→ What to do
Practice item. Set the material below down again exactly, with no pictures.

→ Raw data
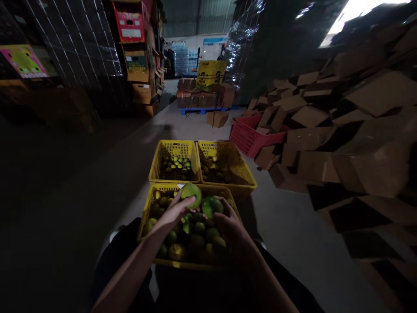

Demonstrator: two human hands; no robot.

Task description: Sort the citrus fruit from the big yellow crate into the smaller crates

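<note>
My left hand (178,206) is closed round a light green citrus fruit (190,195). In my right hand (228,216) is a darker green citrus fruit (211,207), close beside the first one. Both hands are above the near yellow crate (145,213), which holds many green and yellowish fruits (199,228). Behind it stand two more yellow crates. The back left crate (155,163) has small bright green fruits (177,163) at its bottom. Dull, shaded fruits (218,171) lie in the back right crate (246,169).
A red crate (246,134) and a large heap of flattened cardboard boxes (312,130) lie to the right. Further back, a blue pallet (205,110) carries cartons and a yellow box (211,74). Stacked fruit cartons (138,65) rise at the left. My knees flank the near crate.
</note>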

→ Exercise result
Demonstrator: two human hands; no robot.

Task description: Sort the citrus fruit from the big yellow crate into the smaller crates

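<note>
My left hand (178,206) is closed round a light green citrus fruit (190,195). In my right hand (228,216) is a darker green citrus fruit (211,207), close beside the first one. Both hands are above the near yellow crate (145,213), which holds many green and yellowish fruits (199,228). Behind it stand two more yellow crates. The back left crate (155,163) has small bright green fruits (177,163) at its bottom. Dull, shaded fruits (218,171) lie in the back right crate (246,169).
A red crate (246,134) and a large heap of flattened cardboard boxes (312,130) lie to the right. Further back, a blue pallet (205,110) carries cartons and a yellow box (211,74). Stacked fruit cartons (138,65) rise at the left. My knees flank the near crate.
</note>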

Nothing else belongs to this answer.